As Inherit the Wind opens, Bert Cates, having been arrested for teaching evolution to his sophomore science class, is in jail. Rachel Brown, his girlfriend and the daughter of Reverend Brown (the spiritual leader of Hillsboro) visits him. Rachel is confused and torn between the opposing beliefs held by Cates (academic freedom) and her father (fundamentalism) and her love for both of them. Desperately wanting to avoid the mounting controversy over his case, she pleads with Cates to admit he was wrong to teach evolution, and she is disappointed that Cates refuses.
Cates is nervous and frightened because he has learned that Matthew Harrison Brady, three-time presidential candidate, fundamentalist, and leader of the crusade against evolution, has volunteered to be the prosecuting attorney. He reveals to the bailiff, Mr. Meeker, that he has sent a letter to the Baltimore Herald asking for an attorney to defend him.
To celebrate Brady's arrival, the townspeople of Hillsboro carry posters, hang banners, provide a picnic lunch "fitt'n fer a king," and parade through the town singing "Gimme that old-time religion." Brady basks in the adoration of his followers and vows to defend the people of Hillsboro against "Evil-ution." E.K. Hornbeck, cynical columnist for the Baltimore Herald, also arrives in Hillsboro. He openly mocks Brady and is contemptuous of the bigotry and ignorance he observes in Hillsboro. He informs Brady's followers that Henry Drummond, an attorney famous for successfully defending underdogs, has been sent by the Baltimore Herald to defend Cates. Drummond arrives in Hillsboro later that evening. Upon his arrival, the only attention he receives is from Melinda, a young girl who screams that he's the devil.
When the trial begins, the courtroom is full. Both Brady and Drummond are self-assured: Brady, because he has the support of the spectators and is confident that his fundamentalist views are right and will, therefore, prevail; Drummond, because he seeks the truth.

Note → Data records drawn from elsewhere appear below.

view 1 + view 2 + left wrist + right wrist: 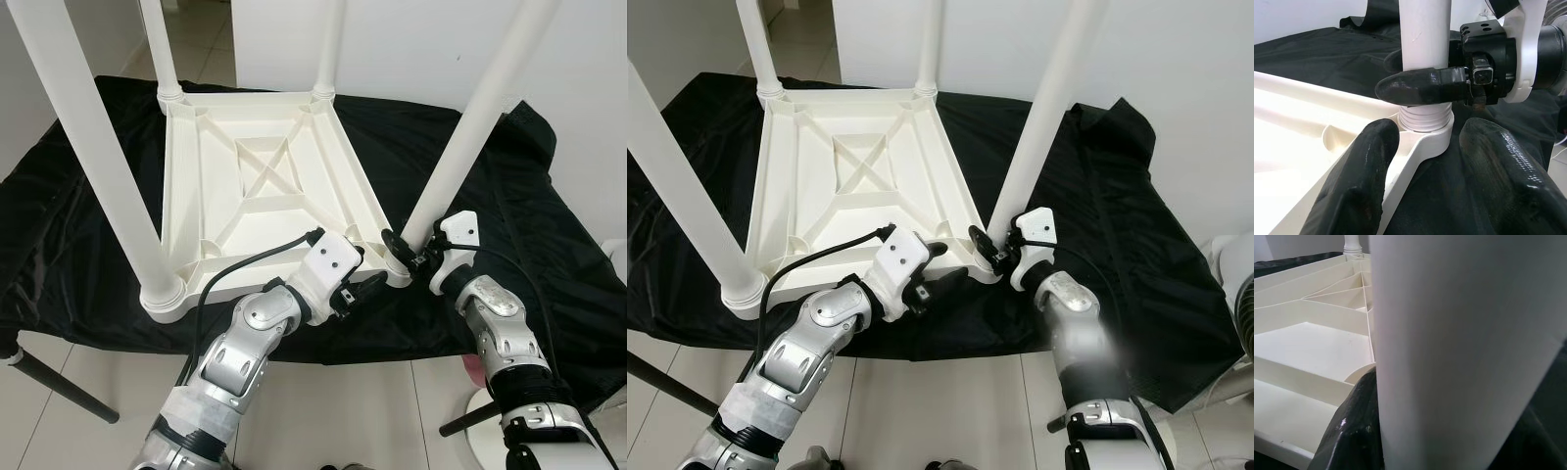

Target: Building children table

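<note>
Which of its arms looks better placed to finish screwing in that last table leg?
Probably the right: the right gripper clasps the leg just above its socket. The left gripper sits open beside the tabletop corner.

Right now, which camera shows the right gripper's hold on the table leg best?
The left wrist view: the right gripper clasps the table leg just above its threads. Both eye views show it small; the right wrist view is mostly leg.
</note>
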### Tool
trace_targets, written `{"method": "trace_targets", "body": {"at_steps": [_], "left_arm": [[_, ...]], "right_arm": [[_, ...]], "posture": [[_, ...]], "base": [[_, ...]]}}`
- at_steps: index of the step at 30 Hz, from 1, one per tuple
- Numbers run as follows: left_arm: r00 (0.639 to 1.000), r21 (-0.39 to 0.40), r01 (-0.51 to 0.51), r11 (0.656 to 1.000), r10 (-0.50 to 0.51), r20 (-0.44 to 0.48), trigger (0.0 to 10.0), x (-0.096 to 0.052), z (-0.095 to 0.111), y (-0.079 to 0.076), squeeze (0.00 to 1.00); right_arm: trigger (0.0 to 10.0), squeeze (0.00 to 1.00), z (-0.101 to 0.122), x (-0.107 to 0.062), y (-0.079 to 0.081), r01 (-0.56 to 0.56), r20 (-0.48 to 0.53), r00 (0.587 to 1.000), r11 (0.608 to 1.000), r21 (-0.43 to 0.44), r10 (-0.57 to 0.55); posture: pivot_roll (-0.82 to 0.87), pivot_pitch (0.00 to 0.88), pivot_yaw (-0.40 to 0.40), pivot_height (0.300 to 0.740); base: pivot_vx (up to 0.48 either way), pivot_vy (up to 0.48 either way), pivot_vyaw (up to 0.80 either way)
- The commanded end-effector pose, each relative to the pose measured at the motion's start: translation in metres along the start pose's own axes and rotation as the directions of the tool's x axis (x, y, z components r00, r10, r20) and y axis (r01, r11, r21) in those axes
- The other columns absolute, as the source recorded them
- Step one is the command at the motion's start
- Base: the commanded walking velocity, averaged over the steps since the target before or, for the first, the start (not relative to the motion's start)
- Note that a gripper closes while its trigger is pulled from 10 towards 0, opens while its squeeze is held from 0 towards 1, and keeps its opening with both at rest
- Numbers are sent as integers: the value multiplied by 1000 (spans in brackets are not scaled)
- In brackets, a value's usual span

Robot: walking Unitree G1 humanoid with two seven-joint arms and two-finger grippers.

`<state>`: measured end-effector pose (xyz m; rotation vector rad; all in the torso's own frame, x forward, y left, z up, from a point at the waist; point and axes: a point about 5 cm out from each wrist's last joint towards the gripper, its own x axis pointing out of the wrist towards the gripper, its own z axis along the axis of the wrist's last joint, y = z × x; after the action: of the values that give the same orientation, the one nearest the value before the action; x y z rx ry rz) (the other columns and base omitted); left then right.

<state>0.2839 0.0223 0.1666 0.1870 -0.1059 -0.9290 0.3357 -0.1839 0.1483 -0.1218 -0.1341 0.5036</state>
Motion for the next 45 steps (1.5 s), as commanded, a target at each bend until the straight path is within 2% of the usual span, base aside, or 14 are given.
{"method": "trace_targets", "body": {"at_steps": [1,19,21,22,25,26,29,31,33,35,42,43,44,45], "left_arm": [[1000,8,-5,1000,5,-3,10000,1,0,-2,0],[1000,3,-18,1000,18,-15,10000,1,-2,0,0],[1000,0,-18,1000,18,-17,10000,1,-2,1,0],[1000,-2,-18,1000,18,-19,10000,1,-3,1,0],[1000,-2,-18,1000,18,-20,10000,1,-3,1,0],[1000,-3,-17,1000,17,-20,10000,2,-3,1,0],[1000,-3,-17,1000,17,-20,10000,2,-3,1,0],[1000,-3,-16,1000,16,-20,10000,2,-3,1,0],[1000,-5,-16,1000,16,-21,10000,2,-3,1,0],[1000,-5,-17,1000,17,-21,10000,2,-3,0,0],[1000,-7,-19,1000,19,-23,10000,2,-4,1,0],[1000,-7,-20,1000,20,-23,10000,2,-4,1,0],[1000,-7,-20,1000,20,-23,10000,2,-4,1,0],[999,-8,-22,1000,22,-23,10000,2,-3,1,0]], "right_arm": [[10000,0,-8,-5,-1,-10,-47,999,1000,-19,9],[10000,0,0,0,7,225,-29,974,973,42,-224],[10000,0,-1,0,12,291,-29,957,954,74,-290],[10000,0,-1,-2,16,356,-31,934,929,98,-355],[10000,0,-2,-3,22,417,-37,909,901,118,-415],[10000,0,-3,-4,28,487,-46,873,863,135,-485],[10000,0,-3,-5,33,528,-52,849,837,144,-526],[10000,0,-5,-4,45,590,-78,806,786,187,-587],[10000,0,-4,1,56,593,-85,803,778,208,-589],[10000,0,-3,2,59,585,-85,809,782,214,-582],[10000,0,1,0,54,593,-72,803,778,207,-592],[10000,682,2,-1,53,592,-60,802,778,208,-594],[10000,682,2,-1,53,592,-60,802,778,208,-594],[10000,1000,4,-2,53,594,-53,800,776,210,-598]], "posture": [[5,80,-75,740],[-5,92,-67,740],[-7,93,-66,740],[-8,93,-65,740],[-10,94,-62,740],[-12,92,-60,740],[-12,92,-60,740],[-11,91,-61,740],[-8,90,-61,740],[-8,90,-61,740],[-6,92,-65,740],[-6,92,-65,740],[-6,92,-65,740],[-6,92,-66,740]], "base": [[0,0,0],[0,0,0],[0,0,0],[0,0,0],[0,0,0],[0,0,0],[0,0,0],[0,0,0],[0,0,0],[0,0,0],[0,0,0],[0,0,0],[0,0,0],[0,0,0]]}}
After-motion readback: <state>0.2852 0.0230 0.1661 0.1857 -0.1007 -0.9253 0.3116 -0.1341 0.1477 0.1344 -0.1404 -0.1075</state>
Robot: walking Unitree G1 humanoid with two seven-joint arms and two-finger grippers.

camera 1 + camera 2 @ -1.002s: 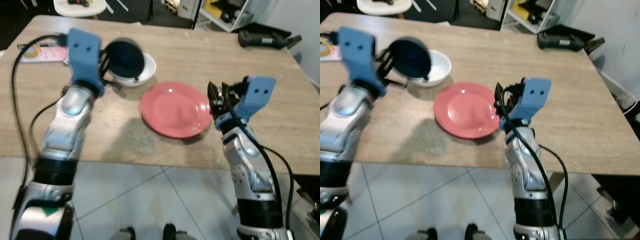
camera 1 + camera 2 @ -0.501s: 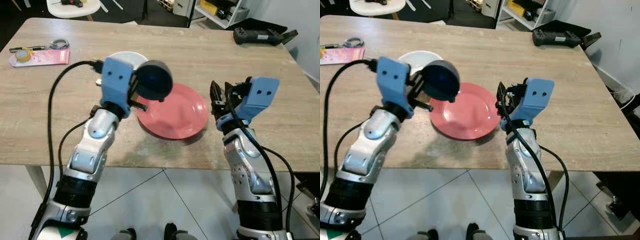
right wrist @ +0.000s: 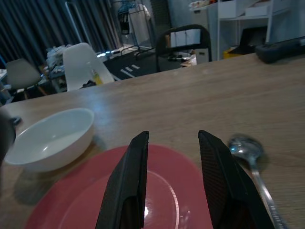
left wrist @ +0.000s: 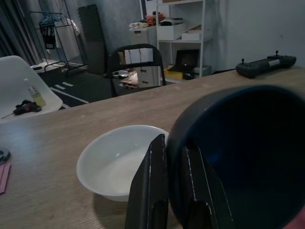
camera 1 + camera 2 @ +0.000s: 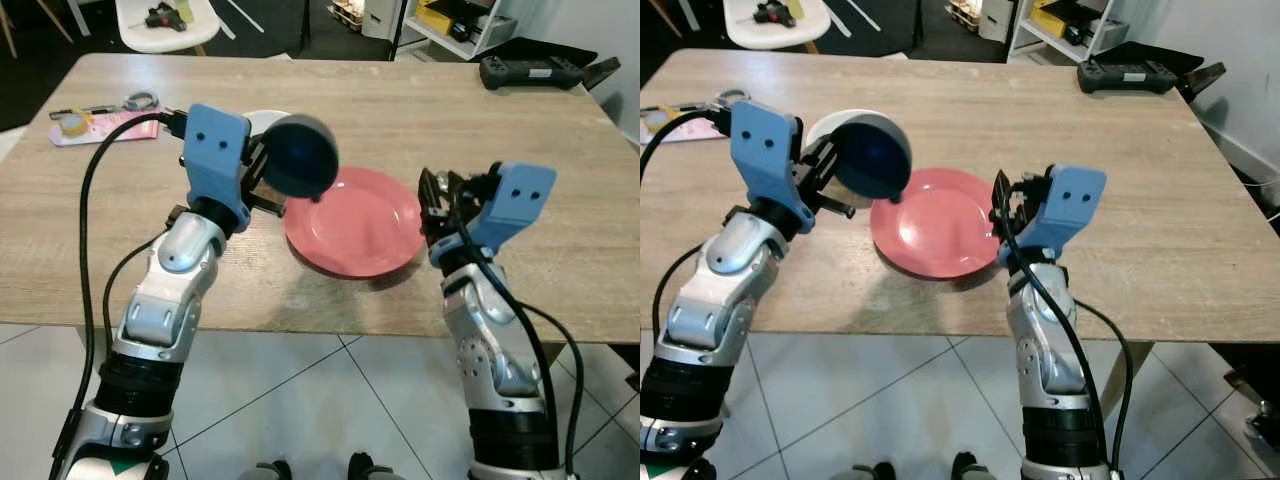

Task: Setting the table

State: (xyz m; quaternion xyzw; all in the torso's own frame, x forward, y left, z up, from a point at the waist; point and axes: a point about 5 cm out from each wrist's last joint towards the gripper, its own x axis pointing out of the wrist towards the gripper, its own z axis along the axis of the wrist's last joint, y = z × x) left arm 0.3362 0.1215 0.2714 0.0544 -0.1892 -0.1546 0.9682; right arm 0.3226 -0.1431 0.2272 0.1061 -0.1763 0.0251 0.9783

After the first day in court, which involves selecting the jury, Reverend Brown holds a prayer meeting, at which he delivers a fire-and-brimstone sermon. Becoming overzealous, he prays that Cates be destroyed. When his daughter, Rachel, tries to stop him, he condemns her as well. Uncomfortable with the tenor of the prayer and afraid that Reverend Brown's actions may hinder the support the townspeople have in him, Brady steps forward and curtails Reverend Brown's sermon by reciting the wisdom of Solomon.
The following day, the trial proceeds and witnesses are called. Cates' students testify, and Rachel, whom Brady tricked into revealing confidential conversations she'd had with Cates, also testifies. The judge excludes Drummond's scientific witnesses claiming that evolution itself is not on trial. Determined to challenge the Butler Law, Drummond shrewdly switches his tactics and calls Brady to testify as an expert on the Bible. Brady arrogantly and ignorantly agrees to take the stand. Drummond's cross-examination of Brady, in which he exposes that Brady doesn't interpret the Bible literally and destroys Brady's credibility by questioning his status as a self-anointed prophet, changes the course of the trial.
The jury finds Cates guilty, and he is fined $100. Brady protests the minimal punishment. Although he won the case, his victory is a hollow one. The real triumph belongs to Drummond and Cates, who win a moral victory for freedom of thought.
Trying to stem the tide of attention and support that has rapidly drifted away from him, Brady insists on giving his closing speech, despite the fact that court had been adjourned and carnival atmosphere has intruded. Only a few of the faithful followers seem prepared to listen; the others who remain listen only grudgingly. Brady begins his speech, but he is unable to hold the crowd's attention. The final insult occurs when the radio announcer interrupts Brady to return the listeners to their regularly scheduled broadcast. Brady collapses, is removed from the courtroom, and soon after dies.
Rachel enters the courtroom, carrying a suitcase. She apologizes to Cates for her lack of understanding and to Drummond for possibly offending him. She reveals that she has read Darwin's On Origin of Species, and, although she doesn't like the premise of evolutionary theory, she now understands how important having the freedom to think is. She chooses to support Cates and leave her father.
Hornbeck continues to mock Brady after learning of his death, and Drummond defends Brady, angrily pointing out that "Brady had the same right as Cates: the right to be wrong!" Then Drummond leaves the courtroom with a Bible and a copy of Darwin's On the Origin of Species.